José Guillermo Ánjel R. Autor del Articulo
Recordado y respetado lord Robert Stephenson, he vuelto a leer uno de sus libros, Escultismo para muchachos , y a la cabeza me vinieron nudos, anillos para pañoletas, saludos con tres dedos de la mano derecha extendidos, en tanto que el pulgar toca el meñique; aparecieron medias gruesas, uniformes e insignias, gritos de patrulla, morrales, cantimploras y marmitas.
También recordé picaduras de mosco, comidas hechas a medias, carpas, aguaceros, fríos, fogatas, risas, pequeñas aventuras, marchas por el campo y el monte, y canciones.
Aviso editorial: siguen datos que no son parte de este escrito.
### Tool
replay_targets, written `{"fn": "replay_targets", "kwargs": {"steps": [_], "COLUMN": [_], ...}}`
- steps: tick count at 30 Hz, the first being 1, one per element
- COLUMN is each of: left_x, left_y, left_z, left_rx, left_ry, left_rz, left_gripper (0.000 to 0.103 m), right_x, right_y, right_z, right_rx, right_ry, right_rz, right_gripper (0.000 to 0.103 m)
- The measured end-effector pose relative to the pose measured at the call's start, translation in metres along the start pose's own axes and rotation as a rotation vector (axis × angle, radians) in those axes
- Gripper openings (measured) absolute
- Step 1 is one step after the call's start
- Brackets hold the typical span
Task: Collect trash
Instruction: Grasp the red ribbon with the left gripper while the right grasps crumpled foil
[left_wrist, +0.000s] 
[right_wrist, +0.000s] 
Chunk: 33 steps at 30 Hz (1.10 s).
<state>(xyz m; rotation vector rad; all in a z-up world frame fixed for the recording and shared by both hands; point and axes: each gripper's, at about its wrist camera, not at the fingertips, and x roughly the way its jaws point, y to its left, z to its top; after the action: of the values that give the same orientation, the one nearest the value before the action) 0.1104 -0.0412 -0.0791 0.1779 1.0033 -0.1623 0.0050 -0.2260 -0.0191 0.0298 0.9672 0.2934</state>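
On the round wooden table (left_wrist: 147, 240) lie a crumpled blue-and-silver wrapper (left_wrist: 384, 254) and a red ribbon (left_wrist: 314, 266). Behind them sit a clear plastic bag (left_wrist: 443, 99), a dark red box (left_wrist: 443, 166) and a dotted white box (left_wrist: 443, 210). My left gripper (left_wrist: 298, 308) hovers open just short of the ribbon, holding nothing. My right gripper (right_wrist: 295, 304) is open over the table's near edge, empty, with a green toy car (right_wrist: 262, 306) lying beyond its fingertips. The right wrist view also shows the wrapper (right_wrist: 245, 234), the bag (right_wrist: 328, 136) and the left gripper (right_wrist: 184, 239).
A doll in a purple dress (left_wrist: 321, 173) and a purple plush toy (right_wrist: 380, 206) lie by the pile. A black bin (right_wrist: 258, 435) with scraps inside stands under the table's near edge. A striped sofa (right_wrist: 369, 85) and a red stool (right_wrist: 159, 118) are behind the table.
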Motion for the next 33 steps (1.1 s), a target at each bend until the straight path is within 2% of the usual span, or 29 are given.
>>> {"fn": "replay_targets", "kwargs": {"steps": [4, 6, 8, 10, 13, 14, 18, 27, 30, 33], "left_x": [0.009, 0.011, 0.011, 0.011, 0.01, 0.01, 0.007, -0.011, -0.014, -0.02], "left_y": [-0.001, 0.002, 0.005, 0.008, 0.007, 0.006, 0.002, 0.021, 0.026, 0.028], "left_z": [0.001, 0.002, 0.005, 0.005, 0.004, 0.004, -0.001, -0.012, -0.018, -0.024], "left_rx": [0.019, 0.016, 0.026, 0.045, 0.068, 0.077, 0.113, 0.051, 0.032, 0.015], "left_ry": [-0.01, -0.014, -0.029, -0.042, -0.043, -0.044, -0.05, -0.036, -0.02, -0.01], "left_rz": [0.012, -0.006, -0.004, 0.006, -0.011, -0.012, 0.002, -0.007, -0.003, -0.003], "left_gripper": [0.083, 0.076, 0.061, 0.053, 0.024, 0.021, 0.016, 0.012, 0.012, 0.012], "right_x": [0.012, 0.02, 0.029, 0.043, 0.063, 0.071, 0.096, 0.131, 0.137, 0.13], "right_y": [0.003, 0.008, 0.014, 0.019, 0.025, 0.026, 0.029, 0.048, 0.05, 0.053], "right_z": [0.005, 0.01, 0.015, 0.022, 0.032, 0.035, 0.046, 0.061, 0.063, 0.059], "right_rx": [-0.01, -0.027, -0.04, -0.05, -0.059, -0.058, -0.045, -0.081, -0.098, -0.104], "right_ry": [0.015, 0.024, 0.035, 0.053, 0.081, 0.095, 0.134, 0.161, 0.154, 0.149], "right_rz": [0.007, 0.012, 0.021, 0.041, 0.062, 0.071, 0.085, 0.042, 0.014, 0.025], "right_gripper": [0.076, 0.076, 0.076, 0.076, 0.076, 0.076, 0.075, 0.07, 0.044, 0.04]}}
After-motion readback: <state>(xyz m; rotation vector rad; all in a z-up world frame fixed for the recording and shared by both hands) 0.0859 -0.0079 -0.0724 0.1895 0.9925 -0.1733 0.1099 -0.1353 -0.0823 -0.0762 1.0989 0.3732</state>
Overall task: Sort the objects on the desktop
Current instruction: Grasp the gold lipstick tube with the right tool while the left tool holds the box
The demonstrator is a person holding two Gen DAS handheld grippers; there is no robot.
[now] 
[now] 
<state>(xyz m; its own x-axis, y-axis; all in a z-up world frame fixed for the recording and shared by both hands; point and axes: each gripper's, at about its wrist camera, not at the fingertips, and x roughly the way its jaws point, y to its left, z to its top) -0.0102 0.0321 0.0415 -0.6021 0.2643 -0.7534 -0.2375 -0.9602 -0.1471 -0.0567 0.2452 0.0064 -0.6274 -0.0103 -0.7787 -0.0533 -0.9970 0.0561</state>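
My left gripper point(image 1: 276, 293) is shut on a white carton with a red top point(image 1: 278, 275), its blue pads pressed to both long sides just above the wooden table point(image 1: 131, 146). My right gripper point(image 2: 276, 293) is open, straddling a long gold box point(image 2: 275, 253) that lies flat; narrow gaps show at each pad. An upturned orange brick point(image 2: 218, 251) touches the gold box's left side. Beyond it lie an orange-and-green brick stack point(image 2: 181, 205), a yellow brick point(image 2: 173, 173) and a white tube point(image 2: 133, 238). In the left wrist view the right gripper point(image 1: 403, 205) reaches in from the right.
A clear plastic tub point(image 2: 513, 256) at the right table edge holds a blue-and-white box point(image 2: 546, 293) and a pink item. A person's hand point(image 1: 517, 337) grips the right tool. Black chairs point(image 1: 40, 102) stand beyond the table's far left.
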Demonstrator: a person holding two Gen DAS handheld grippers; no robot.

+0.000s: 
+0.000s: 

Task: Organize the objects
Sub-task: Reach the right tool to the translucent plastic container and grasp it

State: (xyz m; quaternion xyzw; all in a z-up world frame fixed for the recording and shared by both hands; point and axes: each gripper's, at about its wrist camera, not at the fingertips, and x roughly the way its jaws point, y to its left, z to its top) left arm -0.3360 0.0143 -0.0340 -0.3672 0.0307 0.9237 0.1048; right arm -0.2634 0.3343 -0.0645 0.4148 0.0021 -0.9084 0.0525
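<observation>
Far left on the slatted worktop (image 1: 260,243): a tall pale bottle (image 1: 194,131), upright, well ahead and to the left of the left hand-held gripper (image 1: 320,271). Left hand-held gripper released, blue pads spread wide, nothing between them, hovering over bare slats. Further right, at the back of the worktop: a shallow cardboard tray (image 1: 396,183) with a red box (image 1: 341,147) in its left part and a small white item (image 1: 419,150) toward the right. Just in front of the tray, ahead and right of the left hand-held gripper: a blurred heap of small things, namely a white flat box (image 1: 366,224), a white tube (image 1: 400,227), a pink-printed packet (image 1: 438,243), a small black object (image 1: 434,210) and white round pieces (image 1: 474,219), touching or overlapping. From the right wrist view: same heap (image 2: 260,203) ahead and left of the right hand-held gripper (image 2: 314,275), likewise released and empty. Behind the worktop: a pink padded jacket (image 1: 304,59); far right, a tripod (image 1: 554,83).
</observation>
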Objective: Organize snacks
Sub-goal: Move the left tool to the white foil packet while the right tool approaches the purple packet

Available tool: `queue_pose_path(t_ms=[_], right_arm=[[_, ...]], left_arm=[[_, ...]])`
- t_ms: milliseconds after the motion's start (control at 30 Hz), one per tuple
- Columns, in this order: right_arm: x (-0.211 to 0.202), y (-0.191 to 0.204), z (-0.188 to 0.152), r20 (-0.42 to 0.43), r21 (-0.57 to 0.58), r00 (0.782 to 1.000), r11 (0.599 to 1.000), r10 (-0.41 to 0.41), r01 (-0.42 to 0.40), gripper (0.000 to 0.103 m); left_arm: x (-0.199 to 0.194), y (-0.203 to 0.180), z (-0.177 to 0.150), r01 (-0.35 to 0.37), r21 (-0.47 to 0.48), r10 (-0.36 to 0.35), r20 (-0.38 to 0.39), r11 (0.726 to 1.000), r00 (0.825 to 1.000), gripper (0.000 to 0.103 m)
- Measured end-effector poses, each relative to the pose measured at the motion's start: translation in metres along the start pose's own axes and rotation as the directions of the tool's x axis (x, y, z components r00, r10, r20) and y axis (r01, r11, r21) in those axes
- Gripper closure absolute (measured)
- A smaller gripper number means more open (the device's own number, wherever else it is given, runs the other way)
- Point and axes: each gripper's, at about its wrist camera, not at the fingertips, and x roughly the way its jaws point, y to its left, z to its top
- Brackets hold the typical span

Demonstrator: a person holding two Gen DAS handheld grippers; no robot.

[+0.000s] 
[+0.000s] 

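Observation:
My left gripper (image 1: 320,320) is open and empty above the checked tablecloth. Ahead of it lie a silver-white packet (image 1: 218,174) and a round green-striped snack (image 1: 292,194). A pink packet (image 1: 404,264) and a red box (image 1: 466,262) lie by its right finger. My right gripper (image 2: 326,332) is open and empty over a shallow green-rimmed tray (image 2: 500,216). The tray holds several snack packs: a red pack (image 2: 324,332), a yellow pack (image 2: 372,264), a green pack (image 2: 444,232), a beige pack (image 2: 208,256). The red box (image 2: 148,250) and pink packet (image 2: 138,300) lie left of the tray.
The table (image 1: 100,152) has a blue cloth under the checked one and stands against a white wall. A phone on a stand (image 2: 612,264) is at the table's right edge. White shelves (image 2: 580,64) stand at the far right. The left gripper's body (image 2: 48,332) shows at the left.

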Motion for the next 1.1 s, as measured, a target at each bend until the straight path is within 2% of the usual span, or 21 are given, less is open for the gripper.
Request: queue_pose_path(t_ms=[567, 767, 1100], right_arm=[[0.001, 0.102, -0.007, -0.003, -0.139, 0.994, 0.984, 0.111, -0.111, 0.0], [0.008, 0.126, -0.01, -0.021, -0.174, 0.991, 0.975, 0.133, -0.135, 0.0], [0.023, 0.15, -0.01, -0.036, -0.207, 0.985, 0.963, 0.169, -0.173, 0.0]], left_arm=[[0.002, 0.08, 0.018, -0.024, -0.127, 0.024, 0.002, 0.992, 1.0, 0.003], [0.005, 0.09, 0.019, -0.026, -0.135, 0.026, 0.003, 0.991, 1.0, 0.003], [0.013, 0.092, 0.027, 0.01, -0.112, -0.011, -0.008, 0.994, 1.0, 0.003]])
Fue linda esta experiencia de recordar. Sí, yo fui scout (palabra que tiene traducciones variadas pero en su séptima acepción es persona) y quizá por esto, al releer el libro (ya viejo, con las hojas amarillas y manchado por el uso), pensé en la palabra decencia, tan extraña en el vocabulario (y en las prácticas) de ahora. Y que se burle quien no use la palabra, que la burla es mera ignorancia y rencor.
En sus lecciones de escultismo aprendimos sobre el respeto, la dignidad, el conocimiento y el contacto con la naturaleza. Supimos hacer cosas útiles para sabernos autosuficientes para la vida simple (compuesta por orden, aseo y disciplina).